Su Skialper di febbraio/marzo una discesa nella polvere a Montgenevre

Un couloir a pochi passi dagli impianti di Montgenèvre ma quasi sconosciuto a freerider e skialper, con pendenze fino a 50 gradi. Due ragazzi che marinano la scuola, una sciata indimenticabile e un sogno realizzato. Questo, in estrema sintesi, il contenuto di un interessante articolo pubblicato su Skialper di febbraio/marzo a proposito di una discesa freeride sulla parete ovest di Rochers Charniers.

EMOZIONI FREESKI - «Stiamo salendo lungo la normale della Challance Ronde, di cui poi scenderemo il versante nord con una polvere da antologia… valicato il Col des Trois Frères Mineurs, Guglielmo mi indica col bastoncino un canale in ombra che si staglia sopra di noi lungo la parete sud-ovest di Rochers Charniers, confessandomi che l’aveva già adocchiato l’anno precedente. Siamo in un vallone che, nonostante la vicinanza degli impianti, rimane poco frequentato anche d’inverno, una piccola oasi ancora selvaggia in mezzo a un’area decisamente antropizzata. Due giorni dopo siamo di nuovo lì…». Il racconto di Federico Ravassard invoglia, le foto ancora di più…

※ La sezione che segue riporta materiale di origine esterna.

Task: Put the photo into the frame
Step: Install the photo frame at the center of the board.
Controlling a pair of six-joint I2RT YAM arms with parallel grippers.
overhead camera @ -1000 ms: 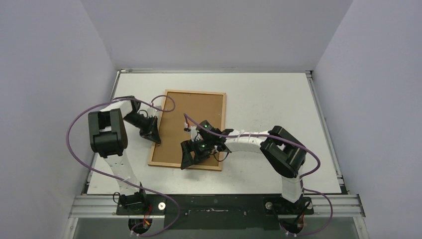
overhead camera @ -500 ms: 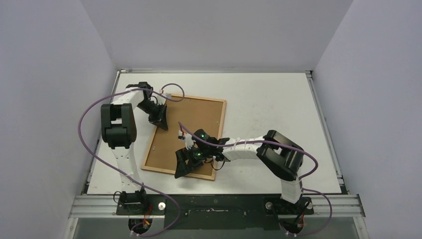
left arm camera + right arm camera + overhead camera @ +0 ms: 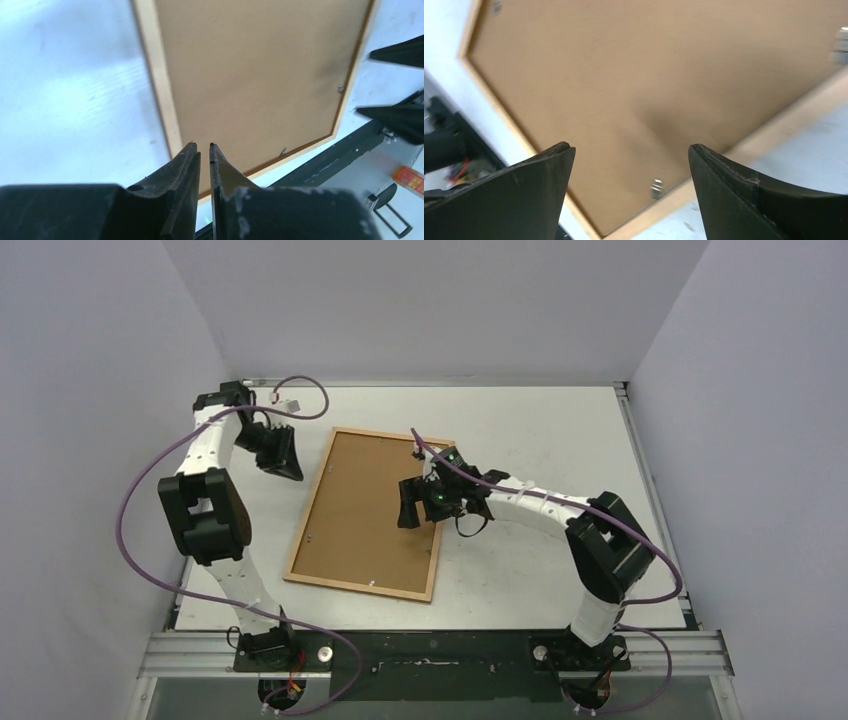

NUMERI - 1.350 metri di dislivello, accorciabili prendendo una seggiovia, esposizione sud-ovest, difficoltà II 4.3 E3… una canale di 500 metri interamente sciabile. Da provare! «Non so se si possa dare una vera definizione di ‘freeride'. Nel mio piccolo, però, penso che quello più vero sia quello che abbiamo fatto oggi. Vedere una linea, salirla e poi sciarla. Liberi di scegliere dove andare, alla ricerca di un ideale estetico che esiste solo nella nostra mente e sotto i nostri sci». Vero freeride. Il nome del canale? Essendo stato sciato da due ventenni… Canale dei Bocia!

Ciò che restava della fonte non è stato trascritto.